▸ What this task involves
All lines in the entries below that hold "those" make up the answer.

▸ Dataset extract
● ● ● ● ●
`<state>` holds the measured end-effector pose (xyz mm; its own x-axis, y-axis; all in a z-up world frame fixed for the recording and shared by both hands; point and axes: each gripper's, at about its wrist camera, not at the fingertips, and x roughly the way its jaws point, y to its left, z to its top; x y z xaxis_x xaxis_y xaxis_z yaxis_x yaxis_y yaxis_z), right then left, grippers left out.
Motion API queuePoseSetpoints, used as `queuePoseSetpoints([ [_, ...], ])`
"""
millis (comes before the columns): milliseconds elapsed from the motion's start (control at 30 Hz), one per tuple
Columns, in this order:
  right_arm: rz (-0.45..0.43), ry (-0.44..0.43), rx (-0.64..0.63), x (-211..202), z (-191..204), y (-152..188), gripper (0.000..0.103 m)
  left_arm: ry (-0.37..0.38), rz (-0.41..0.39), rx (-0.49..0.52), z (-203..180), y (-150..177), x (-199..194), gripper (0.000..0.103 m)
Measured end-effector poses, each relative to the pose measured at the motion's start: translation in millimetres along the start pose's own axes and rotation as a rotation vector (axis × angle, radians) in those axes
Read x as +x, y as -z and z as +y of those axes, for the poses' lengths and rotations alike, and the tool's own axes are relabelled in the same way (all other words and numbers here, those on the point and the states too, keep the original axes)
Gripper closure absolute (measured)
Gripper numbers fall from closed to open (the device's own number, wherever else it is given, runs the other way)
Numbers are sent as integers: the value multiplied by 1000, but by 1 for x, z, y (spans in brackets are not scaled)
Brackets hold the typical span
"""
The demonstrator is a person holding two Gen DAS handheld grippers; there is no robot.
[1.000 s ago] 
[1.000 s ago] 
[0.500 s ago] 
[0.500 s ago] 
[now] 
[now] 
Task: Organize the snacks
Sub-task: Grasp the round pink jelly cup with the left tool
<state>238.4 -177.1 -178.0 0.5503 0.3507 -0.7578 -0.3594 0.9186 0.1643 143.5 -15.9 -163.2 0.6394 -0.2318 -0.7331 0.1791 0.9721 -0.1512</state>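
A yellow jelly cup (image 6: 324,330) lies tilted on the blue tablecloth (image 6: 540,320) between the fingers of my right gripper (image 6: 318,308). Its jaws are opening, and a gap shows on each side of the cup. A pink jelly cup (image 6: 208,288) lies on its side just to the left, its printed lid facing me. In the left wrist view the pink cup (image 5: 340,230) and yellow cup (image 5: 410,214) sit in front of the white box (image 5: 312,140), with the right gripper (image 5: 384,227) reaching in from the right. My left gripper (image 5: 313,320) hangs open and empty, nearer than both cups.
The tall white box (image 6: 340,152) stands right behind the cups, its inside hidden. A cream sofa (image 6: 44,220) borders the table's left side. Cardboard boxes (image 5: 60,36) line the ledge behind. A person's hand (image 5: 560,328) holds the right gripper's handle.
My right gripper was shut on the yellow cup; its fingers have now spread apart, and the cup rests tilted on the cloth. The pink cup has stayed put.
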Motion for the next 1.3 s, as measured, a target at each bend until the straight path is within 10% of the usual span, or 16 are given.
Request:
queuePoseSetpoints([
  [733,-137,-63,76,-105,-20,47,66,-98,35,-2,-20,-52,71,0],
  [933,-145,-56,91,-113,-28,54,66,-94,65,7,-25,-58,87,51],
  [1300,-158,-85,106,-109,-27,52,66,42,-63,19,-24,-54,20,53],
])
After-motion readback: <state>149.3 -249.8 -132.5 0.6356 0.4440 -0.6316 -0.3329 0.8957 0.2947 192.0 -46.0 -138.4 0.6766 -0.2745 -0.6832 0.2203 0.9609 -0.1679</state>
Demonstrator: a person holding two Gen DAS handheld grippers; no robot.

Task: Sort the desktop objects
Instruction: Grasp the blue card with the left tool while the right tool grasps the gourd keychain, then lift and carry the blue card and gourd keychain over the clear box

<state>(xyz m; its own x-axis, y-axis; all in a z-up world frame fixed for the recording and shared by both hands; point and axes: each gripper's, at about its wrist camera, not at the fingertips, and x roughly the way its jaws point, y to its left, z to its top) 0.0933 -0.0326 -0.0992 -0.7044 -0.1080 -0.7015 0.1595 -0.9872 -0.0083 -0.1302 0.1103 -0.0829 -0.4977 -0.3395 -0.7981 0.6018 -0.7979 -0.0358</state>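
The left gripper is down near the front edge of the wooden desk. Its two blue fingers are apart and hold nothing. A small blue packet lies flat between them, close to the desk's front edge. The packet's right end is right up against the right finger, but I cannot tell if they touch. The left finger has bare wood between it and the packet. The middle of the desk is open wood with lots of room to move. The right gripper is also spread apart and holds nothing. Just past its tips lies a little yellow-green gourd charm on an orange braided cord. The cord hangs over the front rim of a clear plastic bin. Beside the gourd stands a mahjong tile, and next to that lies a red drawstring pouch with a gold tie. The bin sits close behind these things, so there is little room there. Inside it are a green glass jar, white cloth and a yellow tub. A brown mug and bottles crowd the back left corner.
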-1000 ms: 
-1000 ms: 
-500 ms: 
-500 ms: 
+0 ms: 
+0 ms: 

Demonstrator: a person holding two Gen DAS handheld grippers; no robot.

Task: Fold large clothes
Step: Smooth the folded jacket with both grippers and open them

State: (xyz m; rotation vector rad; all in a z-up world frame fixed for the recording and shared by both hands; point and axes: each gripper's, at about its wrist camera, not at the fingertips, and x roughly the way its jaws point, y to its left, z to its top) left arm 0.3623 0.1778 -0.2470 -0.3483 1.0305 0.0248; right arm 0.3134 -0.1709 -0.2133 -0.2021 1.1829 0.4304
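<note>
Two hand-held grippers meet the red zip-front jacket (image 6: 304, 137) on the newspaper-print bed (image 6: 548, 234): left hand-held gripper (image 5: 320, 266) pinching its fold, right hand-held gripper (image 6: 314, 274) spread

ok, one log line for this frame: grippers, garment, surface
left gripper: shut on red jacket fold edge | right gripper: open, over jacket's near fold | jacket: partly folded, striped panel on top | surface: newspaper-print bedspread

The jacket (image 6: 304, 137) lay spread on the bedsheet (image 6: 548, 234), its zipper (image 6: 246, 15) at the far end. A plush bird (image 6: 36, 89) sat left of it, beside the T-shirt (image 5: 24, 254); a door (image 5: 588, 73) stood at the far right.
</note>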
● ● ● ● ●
▸ Your solution
Measured end-effector poses, each relative to the pose measured at the motion's start: translation in millimetres along the start pose's own axes and rotation as a rotation vector (axis × angle, radians) in those axes
Read x as +x, y as -z and z as +y of those axes, for the poses' lengths and rotations alike, and the tool's own axes are relabelled in the same way (all other words and numbers here, those on the point and the states too, keep the original axes)

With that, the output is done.